New details emerge about a breach of National public data (NPD), a consumer data broker that recently posted the Social Security Numbers, addresses and phone numbers of hundreds of millions of Americans online. KrebsOnSecurity has learned that another NPD data broker that shares access to the same consumer records inadvertently published the passwords to its back-end database in a file that was publicly available on its homepage until today.

In April, a cybercriminal named USDoD began selling data stolen from NPD. In July, someone leaked what had been taken, including the names, addresses, phone numbers, and in some cases email addresses of more than 272 million people (many of whom are now deceased).

NPD acknowledged the breach on Aug. 12, saying it dates back to a security incident in December 2023. In an interview last week, USDoD blamed the July breach on a different malicious hacker who also accessed the company’s database. That database, they said, has been circulating under the radar since December 2023.

Following last week’s story about the scope of the NPD breach, a reader alerted KrebsOnSecurity to a sister NPD property – the background search service recordscheck.net — was hosting an archive containing the usernames and passwords of the site administrator.

A look at that archive, which was available on Records Check’s website until just before its publication this morning (August 19), shows that it contains the source code and plain-text usernames and passwords for various parts of recordscheck.net, which visually resembles nationalpublicdata.com and has identical login pages.

The exposed archive, which is called “members.zipindicates that all RecordsCheck users were initially assigned the same six-character password and instructed to change it, but many did not.

According to breach tracking service Constella Intelligence, the passwords in the source code archive are identical to login credentials exposed in previous data breaches involving email accounts belonging to NPD’s founder, an actor and retired Florida sheriff’s deputy. Salvatore “Sal” Verini.

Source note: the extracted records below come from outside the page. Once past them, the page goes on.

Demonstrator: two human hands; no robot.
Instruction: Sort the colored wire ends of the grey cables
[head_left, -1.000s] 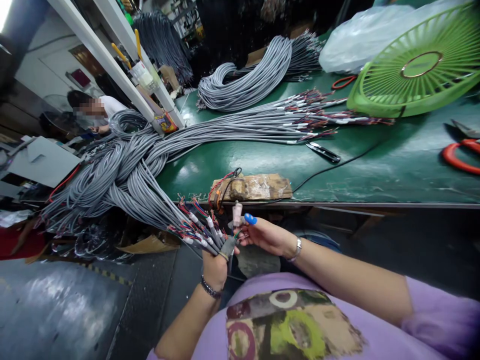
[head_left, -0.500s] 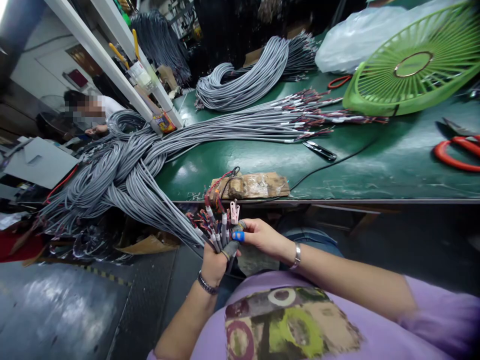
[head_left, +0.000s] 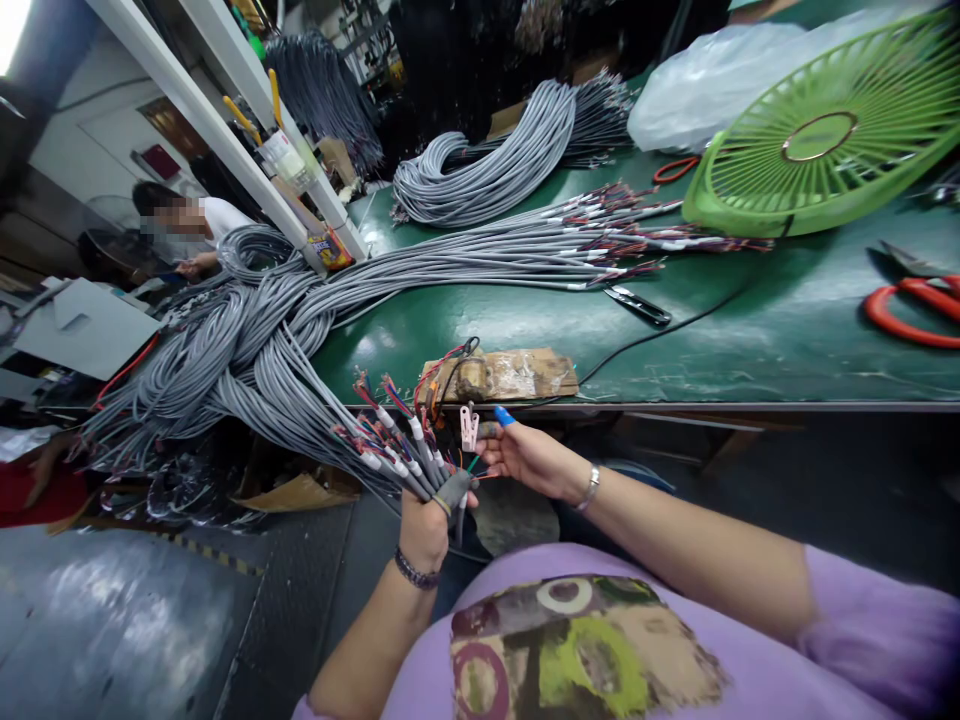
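Observation:
My left hand (head_left: pixel 435 505) is wrapped round a bundle of grey cables (head_left: pixel 405 460) below the table's front edge. The cables' white-sleeved ends with loose coloured wires fan out above it. My right hand (head_left: pixel 517 455), with a blue cover on one fingertip, is just right of the bundle. Its lower fingers are pressed together at thin orange and green wires (head_left: pixel 480 470) near my left thumb. A pale pink clothespin (head_left: pixel 469 428) stands just left of my right fingertips, by a wooden block (head_left: pixel 517 373) at the table edge.
On the green table (head_left: pixel 720 350) are long grey cables (head_left: pixel 465 255), a cable coil (head_left: pixel 495 170), black snips (head_left: pixel 637 306), red-handled scissors (head_left: pixel 911 300), a green fan (head_left: pixel 817 135) and a plastic bag (head_left: pixel 697 90). A person (head_left: pixel 180 225) sits at the far left behind a white post.
My right hand has moved off the bundle, its blue-tipped finger now raised. The cable ends in my left hand have tilted left and spread, and separate coloured wires show between the hands.

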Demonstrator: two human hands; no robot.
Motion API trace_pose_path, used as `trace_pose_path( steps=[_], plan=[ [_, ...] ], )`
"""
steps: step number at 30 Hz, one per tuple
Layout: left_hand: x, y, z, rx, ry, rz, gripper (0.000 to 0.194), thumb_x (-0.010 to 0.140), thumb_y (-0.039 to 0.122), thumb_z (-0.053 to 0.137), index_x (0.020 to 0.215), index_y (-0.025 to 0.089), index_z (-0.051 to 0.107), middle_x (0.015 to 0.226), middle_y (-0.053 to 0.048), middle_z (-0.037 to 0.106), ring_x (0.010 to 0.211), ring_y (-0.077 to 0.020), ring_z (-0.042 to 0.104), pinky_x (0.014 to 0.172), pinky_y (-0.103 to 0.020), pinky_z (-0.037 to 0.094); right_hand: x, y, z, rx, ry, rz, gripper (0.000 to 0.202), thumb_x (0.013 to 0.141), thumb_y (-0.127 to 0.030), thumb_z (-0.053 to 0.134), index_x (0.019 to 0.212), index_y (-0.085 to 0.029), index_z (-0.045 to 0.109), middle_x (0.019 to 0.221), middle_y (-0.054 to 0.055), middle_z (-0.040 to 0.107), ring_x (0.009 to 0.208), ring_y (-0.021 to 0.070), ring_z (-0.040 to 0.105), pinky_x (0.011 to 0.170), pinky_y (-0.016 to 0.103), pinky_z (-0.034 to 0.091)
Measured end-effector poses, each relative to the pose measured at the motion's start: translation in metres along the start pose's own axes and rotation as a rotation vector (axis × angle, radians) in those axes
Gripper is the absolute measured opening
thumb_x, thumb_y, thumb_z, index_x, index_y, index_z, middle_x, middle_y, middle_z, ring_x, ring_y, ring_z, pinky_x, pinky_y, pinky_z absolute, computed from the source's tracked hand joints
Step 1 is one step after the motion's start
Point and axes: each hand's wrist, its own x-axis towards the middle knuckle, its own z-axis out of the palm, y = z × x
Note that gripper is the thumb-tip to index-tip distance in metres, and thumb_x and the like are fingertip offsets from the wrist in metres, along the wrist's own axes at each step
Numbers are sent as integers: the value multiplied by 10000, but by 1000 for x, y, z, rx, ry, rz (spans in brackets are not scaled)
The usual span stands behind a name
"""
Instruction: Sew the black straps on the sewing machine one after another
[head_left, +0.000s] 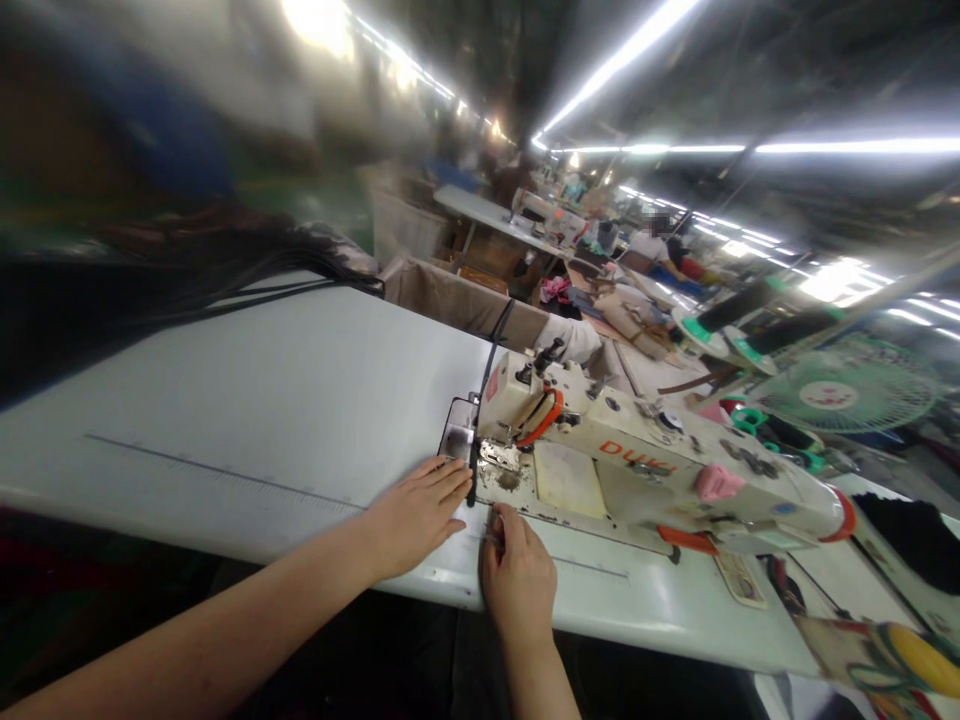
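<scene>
A white sewing machine (637, 455) with orange lettering stands on the pale table (285, 390), its needle end facing the left. My left hand (420, 515) lies flat with its fingers stretched out, the fingertips at the metal plate and a narrow black strip (472, 482) beside the needle area. The strip runs back past the machine head. Close to the table's front edge, just right of the left hand, my right hand (517, 565) has its fingers curled together. Whatever they may hold is hidden.
Dark strips of material (300, 262) lie over the table's far left edge. Behind the table is a cloth-lined bin (450, 300). Thread cones (742, 305) and a green fan (832, 390) stand at the right. A person (656, 250) sits in the background.
</scene>
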Motion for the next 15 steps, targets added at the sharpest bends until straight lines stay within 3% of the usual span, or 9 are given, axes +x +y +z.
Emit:
trace_pose_path(
  steps=[15],
  plan=[
    [23,-22,8,-86,-112,-70,465,1060,440,407,1440,213,548,1528,-70,564,1498,-222,411,1268,-437,198,2,-5,-6,19,-19,13,398,830,-59,515,1191,-195,610,906,40,731,818,186,667,723,268,462]
  ],
)
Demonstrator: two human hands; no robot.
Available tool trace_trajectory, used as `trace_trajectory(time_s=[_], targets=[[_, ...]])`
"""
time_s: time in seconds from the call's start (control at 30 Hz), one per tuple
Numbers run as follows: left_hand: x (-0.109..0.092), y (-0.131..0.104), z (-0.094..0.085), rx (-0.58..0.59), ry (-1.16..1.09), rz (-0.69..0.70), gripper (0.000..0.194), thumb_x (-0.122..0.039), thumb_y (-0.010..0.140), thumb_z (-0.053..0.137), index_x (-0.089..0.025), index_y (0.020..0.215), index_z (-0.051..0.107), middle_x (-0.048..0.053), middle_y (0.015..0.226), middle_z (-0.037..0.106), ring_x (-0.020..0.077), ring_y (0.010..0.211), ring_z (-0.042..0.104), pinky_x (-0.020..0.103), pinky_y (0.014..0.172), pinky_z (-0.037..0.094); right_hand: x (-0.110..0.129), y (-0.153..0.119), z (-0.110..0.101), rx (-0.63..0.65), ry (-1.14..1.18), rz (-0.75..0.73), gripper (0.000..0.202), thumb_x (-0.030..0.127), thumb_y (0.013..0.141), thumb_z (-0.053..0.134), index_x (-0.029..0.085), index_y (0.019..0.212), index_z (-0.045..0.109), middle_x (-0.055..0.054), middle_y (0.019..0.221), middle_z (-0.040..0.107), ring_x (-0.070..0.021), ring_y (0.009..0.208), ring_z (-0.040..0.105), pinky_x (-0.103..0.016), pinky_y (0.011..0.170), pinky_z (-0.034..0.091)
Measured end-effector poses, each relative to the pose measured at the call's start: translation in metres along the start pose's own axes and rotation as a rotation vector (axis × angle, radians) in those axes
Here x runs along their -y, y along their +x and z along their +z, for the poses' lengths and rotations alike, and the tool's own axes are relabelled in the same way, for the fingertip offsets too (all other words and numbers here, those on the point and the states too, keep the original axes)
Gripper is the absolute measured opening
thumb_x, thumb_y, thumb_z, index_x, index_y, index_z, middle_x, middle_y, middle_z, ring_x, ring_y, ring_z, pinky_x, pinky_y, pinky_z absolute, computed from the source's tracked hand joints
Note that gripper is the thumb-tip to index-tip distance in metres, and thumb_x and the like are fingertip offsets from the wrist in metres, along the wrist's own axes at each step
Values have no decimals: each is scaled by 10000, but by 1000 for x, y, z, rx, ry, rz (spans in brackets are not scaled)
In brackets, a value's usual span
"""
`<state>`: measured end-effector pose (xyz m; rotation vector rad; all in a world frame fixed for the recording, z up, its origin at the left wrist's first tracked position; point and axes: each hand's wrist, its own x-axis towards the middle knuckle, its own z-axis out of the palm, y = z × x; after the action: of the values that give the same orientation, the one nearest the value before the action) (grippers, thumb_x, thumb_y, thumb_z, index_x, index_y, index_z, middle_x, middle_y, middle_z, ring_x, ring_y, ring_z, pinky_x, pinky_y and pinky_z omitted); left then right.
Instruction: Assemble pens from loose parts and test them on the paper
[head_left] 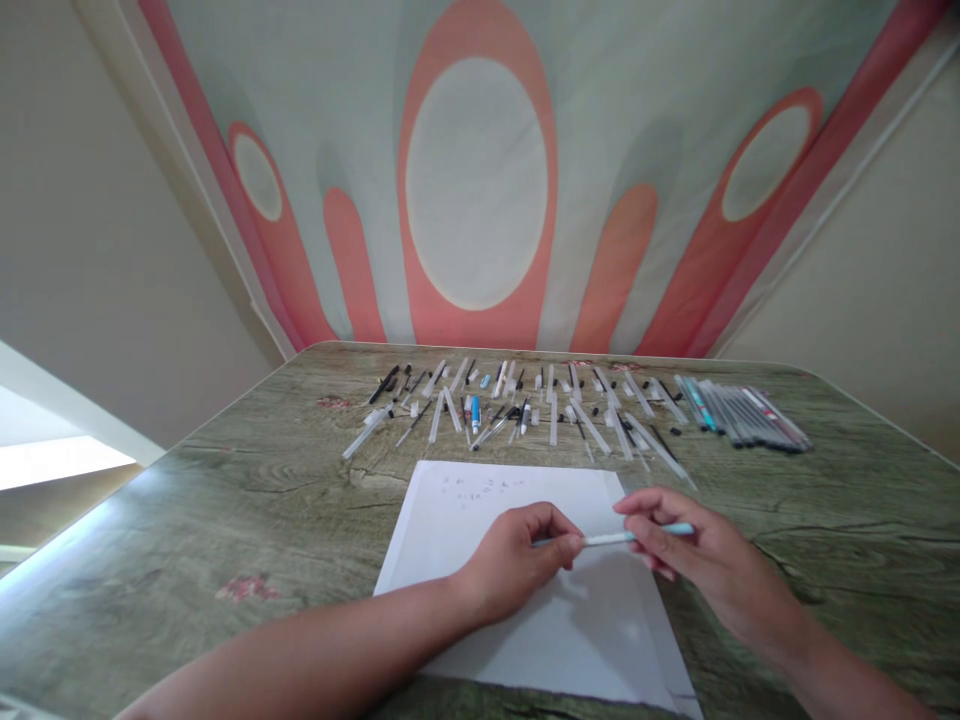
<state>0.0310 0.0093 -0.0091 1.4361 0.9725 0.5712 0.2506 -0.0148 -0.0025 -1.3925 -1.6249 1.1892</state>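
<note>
Over a sheet of white paper (442, 560), both hands grip one slim pen (606, 539) with a white middle and light-blue ends. My left hand (517, 560) pinches its left part between thumb and fingers. Around the right end, my right hand (690, 550) has its thumb and fingers closed, and a light-blue tip pokes out past them. The pen lies nearly level, a little above the paper. Small handwritten marks (480, 490) show near the sheet's top edge. The pen's far left end is mostly hidden by my left hand.
Beyond the paper, two rows of taken-apart pens, clear barrels (553, 420), dark refills and small caps spread across the wooden table (300, 520). A bundle of grey pens (750, 415) lies at the right, with a teal pen (697, 403) beside it. A patterned curtain (480, 180) hangs behind.
</note>
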Motion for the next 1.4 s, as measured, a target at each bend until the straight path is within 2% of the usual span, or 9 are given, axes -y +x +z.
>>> trace_trajectory(time_s=[0.07,0.13,0.33,0.8,0.93,1.2,1.27,1.33,1.4], targets=[[-2,-1,-1,-60,93,72,181,-312,810,569,-138,816,617,9,748,617,111,684,529,225,671,408,1,1,-7,5,-138,-21,259,454,839,549,225,916,643,-18,773,644,-177,722,595,-259,627,462],[-3,-2,-1,-98,171,121,149,-270,815,550,-146,823,632,23,796,641,135,762,558,237,725,412,2,2,-8,77,-282,-75,225,432,858,527,248,900,650,-24,854,668,-203,813,606,-288,709,464],[-1,-4,-1,-80,368,191,186,-275,835,535,-168,843,687,32,833,672,151,782,583,236,709,399,1,-3,8,184,-426,-210,231,378,938,388,262,941,588,-26,942,658,-205,875,608,-314,775,453],[2,-6,1,-109,462,222,152,-234,852,537,-161,799,659,20,790,656,142,763,586,223,703,405,-4,-4,15,192,-414,-197,255,373,959,348,245,924,566,-8,852,636,-172,821,596,-277,718,442],[0,-4,-1,-125,478,286,118,-216,846,557,-163,830,661,19,811,657,137,777,591,221,723,417,-2,-2,11,192,-451,-199,263,362,959,354,236,935,583,-18,897,650,-171,843,603,-277,739,447],[8,-1,-5,-136,581,435,134,-205,866,537,-190,940,647,35,871,629,151,841,579,257,795,442,-7,2,8,134,-663,-360,205,243,924,459,227,939,663,-40,903,620,-186,856,579,-300,754,440],[10,0,-6,-191,585,434,244,-203,843,568,-212,1086,588,34,936,619,157,864,569,280,818,452,-8,3,7,82,-728,-384,202,219,912,476,221,908,677,-43,864,615,-194,838,568,-312,743,435],[12,1,-7,-270,584,417,509,-204,811,608,-225,1284,422,52,1069,585,165,917,556,309,852,460,-8,4,2,15,-768,-374,216,209,908,476,220,867,688,-41,826,610,-195,823,562,-312,729,433],[14,2,-8,-314,600,405,633,-224,820,596,-220,1368,278,80,1186,534,173,1018,534,335,910,450,-8,5,-8,-69,-759,-334,233,219,909,469,223,843,692,-35,809,611,-184,803,568,-299,714,439]])
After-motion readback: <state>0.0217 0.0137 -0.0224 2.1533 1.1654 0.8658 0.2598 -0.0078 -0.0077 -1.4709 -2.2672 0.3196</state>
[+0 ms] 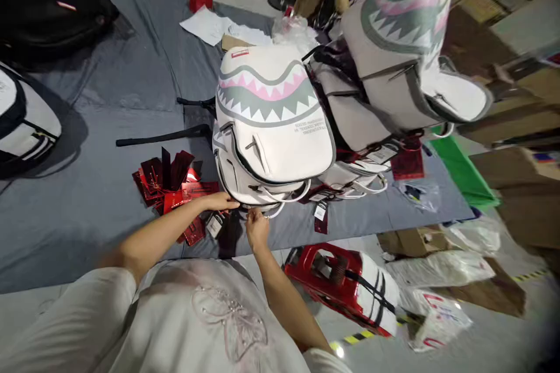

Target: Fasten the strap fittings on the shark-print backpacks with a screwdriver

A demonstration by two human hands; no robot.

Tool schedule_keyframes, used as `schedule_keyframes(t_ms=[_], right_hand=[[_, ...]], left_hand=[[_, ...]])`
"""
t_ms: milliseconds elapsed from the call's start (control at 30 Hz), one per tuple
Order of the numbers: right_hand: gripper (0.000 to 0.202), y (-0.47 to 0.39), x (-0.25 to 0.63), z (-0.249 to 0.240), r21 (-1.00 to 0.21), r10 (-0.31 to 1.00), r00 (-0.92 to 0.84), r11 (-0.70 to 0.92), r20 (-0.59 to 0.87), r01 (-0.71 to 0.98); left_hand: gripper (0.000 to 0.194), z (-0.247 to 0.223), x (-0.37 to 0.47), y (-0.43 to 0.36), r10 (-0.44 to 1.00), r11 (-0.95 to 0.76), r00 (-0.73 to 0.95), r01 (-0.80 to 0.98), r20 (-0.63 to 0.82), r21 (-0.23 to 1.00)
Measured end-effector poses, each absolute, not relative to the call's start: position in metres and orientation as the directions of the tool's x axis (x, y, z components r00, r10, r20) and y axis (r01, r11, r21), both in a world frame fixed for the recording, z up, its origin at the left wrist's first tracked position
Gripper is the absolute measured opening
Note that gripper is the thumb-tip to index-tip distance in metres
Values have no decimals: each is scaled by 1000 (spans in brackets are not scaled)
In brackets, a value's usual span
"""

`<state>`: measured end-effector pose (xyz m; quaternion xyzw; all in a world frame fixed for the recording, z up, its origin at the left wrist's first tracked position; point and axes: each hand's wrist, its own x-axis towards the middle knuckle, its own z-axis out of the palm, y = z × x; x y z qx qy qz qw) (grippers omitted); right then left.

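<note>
A white backpack [280, 154] with a pink and grey shark-mouth print lies in front of me, its top handles toward my body. My left hand [221, 201] grips its near edge, fingers pressed together at the seam. Right beside it, my right hand [257, 227] is closed in a pinch at the same edge, by the white handle [276, 210]. What sits between those fingertips is too small to make out. A pile of red tags [175, 186] lies left of the backpack, and a black strap [161, 135] stretches out above the pile.
More white backpacks [350, 111] are stacked on the right of the grey-covered table [118, 99]. At the left are a black bag [48, 6] and a white bag [26, 119]. Papers [210, 26] lie behind. A red stool [324, 271] stands on the floor near cardboard boxes [507, 186].
</note>
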<state>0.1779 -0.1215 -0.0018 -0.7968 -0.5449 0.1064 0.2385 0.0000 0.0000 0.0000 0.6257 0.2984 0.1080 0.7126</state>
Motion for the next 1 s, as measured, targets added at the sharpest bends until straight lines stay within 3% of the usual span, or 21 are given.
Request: schedule_keyframes(t_ms=[200,333,400,500,700,867,1000], right_hand=[[38,-126,178,-4,-513,912,390,-278,123,812],[52,-127,176,2,-522,925,338,-205,173,828],[60,-129,175,3,-525,944,246,-99,219,845],[59,-123,183,-9,-479,945,-22,186,328,858],[64,-92,210,-42,-411,932,-235,335,276,848],[63,-82,231,-51,-391,888,-343,446,306,806],[58,-77,235,-47,-474,919,-311,391,241,789]], left_hand=[[57,-8,-36,-20,543,180,807,158,-233,971],[29,-15,-26,-40,735,33,657,209,-166,977],[11,-15,-17,-52,837,-60,536,283,-106,957],[5,-16,-4,-60,882,-195,471,402,-20,895],[12,-21,12,-61,851,-423,515,548,107,722],[23,-23,26,-58,855,-386,518,605,24,696],[22,-24,32,-47,898,-238,435,603,-63,761]])
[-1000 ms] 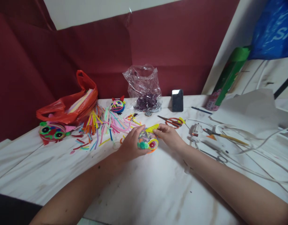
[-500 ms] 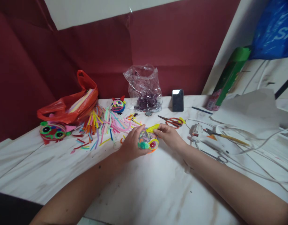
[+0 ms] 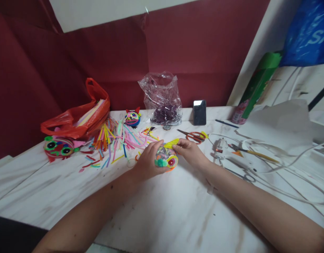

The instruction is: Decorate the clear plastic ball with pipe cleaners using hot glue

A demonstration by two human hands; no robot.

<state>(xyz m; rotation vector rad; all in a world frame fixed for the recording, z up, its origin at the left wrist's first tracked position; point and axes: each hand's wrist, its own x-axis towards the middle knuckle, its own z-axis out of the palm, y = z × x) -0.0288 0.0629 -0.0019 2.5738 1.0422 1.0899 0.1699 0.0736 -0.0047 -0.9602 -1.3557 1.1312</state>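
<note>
A clear round craft ball (image 3: 164,153) with colourful bits, a red-and-yellow eye and a green piece on its side sits in the middle of the table. My left hand (image 3: 148,159) is closed around its left side. My right hand (image 3: 189,151) pinches a yellow ridged piece (image 3: 171,143) against the top of the ball. The underside, where some orange shows, is mostly hidden. Behind my right hand lie red-handled scissors (image 3: 193,136).
Cut pipe cleaners (image 3: 125,137), a red plastic bag (image 3: 74,121) and two finished-looking face balls, one large (image 3: 59,147) and one small (image 3: 132,118), are on the left. A clear bag (image 3: 165,102) and a phone (image 3: 199,112) stand behind. To the right are a glue gun (image 3: 221,147), pliers (image 3: 252,154) and looping cables.
Almost nothing differs. Both hands keep their hold on the ball and the yellow piece, and the view has shifted very slightly.
</note>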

Mr. Verini said via email that the exposed archive (a .zip file) containing the recordscheck.net credentials has been removed from the company’s website and that the site is expected to cease operations “within a week or so.”

“Regarding the zip, it has been removed, but it was an old version of the site with broken code and passwords,” Verini told KrebsOnSecurity. “Regarding your question, it is an ongoing investigation, which we cannot comment on at this time. But as soon as we can, we will (be with you), as we are monitoring your blog. Very informative.”

The leaked source code of recordscheck.net indicates that the website was created by a web development company based in Lahore, Pakistan, called creationnext.comwho did not return messages requesting comment. The homepage of CreationNext.com contains a positive testimonial from Sal Verini.

A testimonial from Sal Verini on the homepage of CreationNext, the Lahore, Pakistan-based web development company that reportedly designed NPD and RecordsCheck.

Several websites have now been set up to help people find out if their BSN and other data has been exposed in this breach. One of them is npdbreach.com, a lookup page set up by Atlas Data Privacy Corp. Another lookup service is available at npd.pentester.com. Both sites show that NPD had old and largely inaccurate data about Yours Truly.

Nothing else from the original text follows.